#### PROBLEM
Among the lines below, keep only those from the one containing "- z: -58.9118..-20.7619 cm" through the one containing "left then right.", and reproduce them exactly.

_ _ _

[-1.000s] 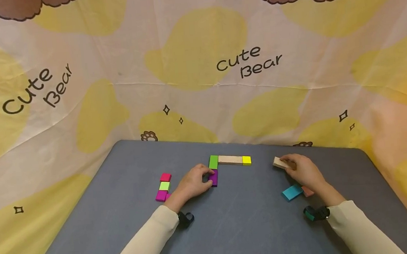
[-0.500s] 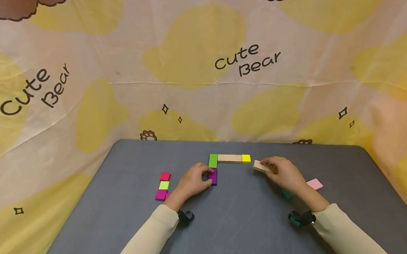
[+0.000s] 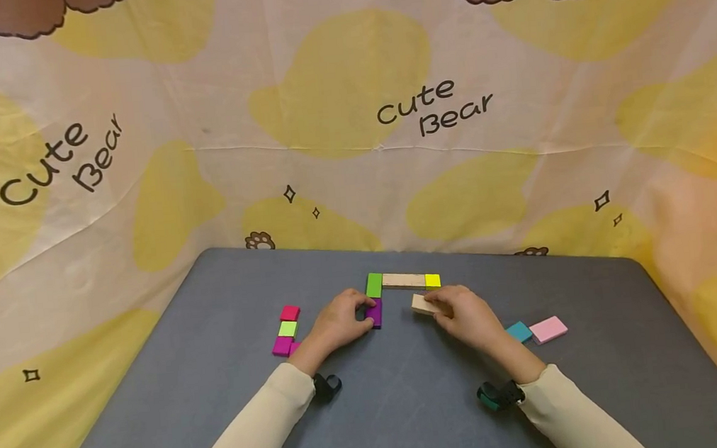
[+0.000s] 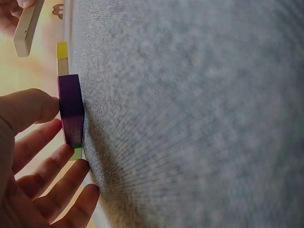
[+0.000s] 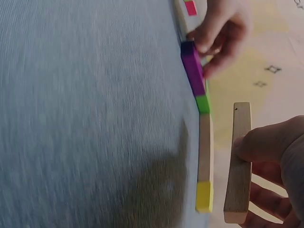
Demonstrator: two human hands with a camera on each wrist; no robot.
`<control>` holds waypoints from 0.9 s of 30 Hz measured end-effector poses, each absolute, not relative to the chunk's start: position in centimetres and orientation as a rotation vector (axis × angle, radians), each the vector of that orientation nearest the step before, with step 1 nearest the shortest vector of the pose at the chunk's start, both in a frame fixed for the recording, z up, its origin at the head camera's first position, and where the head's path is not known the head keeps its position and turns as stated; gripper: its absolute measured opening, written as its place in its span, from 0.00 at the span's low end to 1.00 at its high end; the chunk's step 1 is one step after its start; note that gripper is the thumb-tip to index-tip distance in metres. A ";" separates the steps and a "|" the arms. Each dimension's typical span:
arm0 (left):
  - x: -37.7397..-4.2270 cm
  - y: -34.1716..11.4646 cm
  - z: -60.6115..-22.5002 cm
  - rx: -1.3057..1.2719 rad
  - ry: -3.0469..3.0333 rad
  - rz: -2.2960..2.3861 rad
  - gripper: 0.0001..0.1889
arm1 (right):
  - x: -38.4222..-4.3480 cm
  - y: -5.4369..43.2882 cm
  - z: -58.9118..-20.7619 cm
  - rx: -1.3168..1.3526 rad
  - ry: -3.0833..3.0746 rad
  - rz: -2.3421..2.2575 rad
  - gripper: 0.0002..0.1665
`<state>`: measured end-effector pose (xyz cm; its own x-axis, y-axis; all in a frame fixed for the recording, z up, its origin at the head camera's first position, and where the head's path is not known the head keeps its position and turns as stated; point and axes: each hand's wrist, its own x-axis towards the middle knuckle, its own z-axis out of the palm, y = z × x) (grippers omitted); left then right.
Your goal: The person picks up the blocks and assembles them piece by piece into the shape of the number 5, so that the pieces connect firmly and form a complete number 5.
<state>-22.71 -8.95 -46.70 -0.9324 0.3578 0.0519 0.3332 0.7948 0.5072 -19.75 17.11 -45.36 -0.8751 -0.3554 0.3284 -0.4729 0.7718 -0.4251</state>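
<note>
In the head view, my left hand holds a purple block lying on the table, thumb at its near end and index finger at its far end. This block meets a green block, from which a plain wooden block runs right to a small yellow block. My right hand pinches a second plain wooden block between thumb and fingers. The right wrist view shows it held above the table, its shadow falling on the cloth. Its right part is hidden by the fingers in the head view.
Left of my left hand lie a red block, a light green block and magenta blocks, partly behind the wrist. Right of my right forearm are a blue block and a pink block. A printed curtain borders the grey table.
My right hand has moved left with the wooden block, from beyond the yellow block to just in front of the row. The left hand has stayed at the purple block.
</note>
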 end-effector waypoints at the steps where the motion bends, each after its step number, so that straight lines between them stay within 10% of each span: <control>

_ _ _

#### WRITTEN REPLY
  - z: -58.9118..-20.7619 cm
  - rx: -1.3168..1.3526 rad
  - ry: -3.0833..3.0746 rad
  - rz: -2.3421..2.2575 rad
  - gripper: 0.0002..0.1665
`<state>`: measured end-effector pose (xyz cm; its own x-axis, y-axis; all in a frame fixed for the recording, z up, its origin at the head camera's first position, and where the head's path is not known the head keeps its position and turns as stated; point and axes: each hand's wrist, its own x-axis towards the middle knuckle, its own z-axis out of the palm, y = z × x) (grippers omitted); left then right.

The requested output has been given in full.